The Local: Bridgeport Hawthorne

In 1997, I moved to Portland. Living in an apartment-white room with carpet that hadn’t been changed since 1973 and showed it, I tried to cobble together a life here. I was a little homesick, unemployed and quite lonely; I didn’t know anyone in the city and I had left my hometown in no small part because of heartbreak.

You know the story; boy meets girl, boy loses girl, boy moves to another town to get away from his heartbreak.

bridgeport brewpubStaring out this window of the Bridgeport brewpub on Hawthorne while sitting at the bar, I could see the top of a pine tree, broken. Quite literally, the top quarter of the tree was at a ninety degree angle from the trunk. But it still hung on, steadfast, refusing to topple.

I felt an affinity for that tree. Raised my glass to it, as often as I was able. In the way of many guys, I didn’t seek out the tree; I just gave it a nod. Sometimes I thought the pine would sway back, acknowledging; yup. We’re in the shit, but we endure, damnit. We endure.

I miss that tree.

Oh sure, time moves on. I may be unemployed but I have some friends now. The tree has decided it should no longer be a danger to others. We don’t see each other anymore; our paths had to go in different directions.

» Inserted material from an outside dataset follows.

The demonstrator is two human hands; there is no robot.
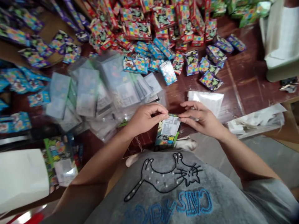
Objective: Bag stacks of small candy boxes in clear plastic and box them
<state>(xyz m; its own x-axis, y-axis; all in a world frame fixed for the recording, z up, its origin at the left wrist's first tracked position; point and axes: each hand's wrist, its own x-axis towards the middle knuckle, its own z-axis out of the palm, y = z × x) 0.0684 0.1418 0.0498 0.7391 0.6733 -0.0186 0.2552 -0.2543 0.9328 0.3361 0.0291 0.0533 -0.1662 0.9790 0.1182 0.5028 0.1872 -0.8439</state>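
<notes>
Close to my body, a flat printed packet (168, 127) hangs upright, with a pale printed panel above a dark and green lower part. My left hand (147, 118) pinches its upper left edge between thumb and fingertips. At the upper right edge, my right hand (202, 119) holds it between thumb and a finger, the other fingers loosely spread. Just beyond my right fingers lies a clear plastic bag (207, 101) on the dark red table (247, 77). Stacks of clear plastic packets (87, 93) spread to the left of the hands.
Red candy boxes (163, 18) are heaped at the back, with blue boxes (154, 51) and purple boxes (211, 81) before them. More purple packs (39, 46) fill the left. A pale container (283, 40) stands right, above a bag of white scraps (257, 119).
</notes>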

I loved him, and he was a tree. He loved me, but was dangerous to others. You know the story. Boy meets tree, tree is declared a menace to society, boy says ‘you just don’t understand it like I do’, tree is cut down.

The Bridgeport hasn’t changed much in 13 years. New artwork on the walls because that’s what hip places do (but it’s really good art so I don’t complain). New beers on tap-spurred on by the microbrewing revolution-so I’m able to enjoy a Highland Scottish Ale, which is surprisingly good. Toffey flavors that edge into porter territory, with a light effervescence that keeps it bouncy on the tongue. I think I might even have two.

I know why I don’t come here more often; the lighting. Too dim to play cards in but it’s pretty good for conversation. Not Bailey’s good, but close. And a bar that a person can really lean on, get comfortable at. During the day however, it’s a fantastic joint and I prefer to come here then, like I used to. Look out the windows to see if I can catch an old friend and say hello.

We still endure, damnit.


Bridgeport’s Stumptown Tart-in addition to having a wonderful name-is made with marionberries and aged in pinot noir barrels. Tells me so right on the bottle, which is always nice. I’m bad at guessing what is in some of the beers I get, and with the explosion of varieties and chances the breweries take these days, I’ll take all the help I can. It’s also yummy.

I realize there is a trend going against my general hatred of fruit beers, but perhaps what I’m learning what the exceptions are. Those exceptions involve beers made from puckering berries; peaches, you’re out. Or perhaps in this case it’s the pinot noir barrels blunting the sweetness of the marionberries. I just don’t know-but the ale part of this beer is definitely taking a back seat to the tartness of this beer. Then a dryness kicks in at the end, possibly brought on by the wine aging, and I’m wondering how this isn’t a flat out lambic.

And I’d recommend chocolate with this beer.  Nothing too sweet as the contrast might be too much, but some semi-sweet chocolate…mmm. I found that to be wonderful.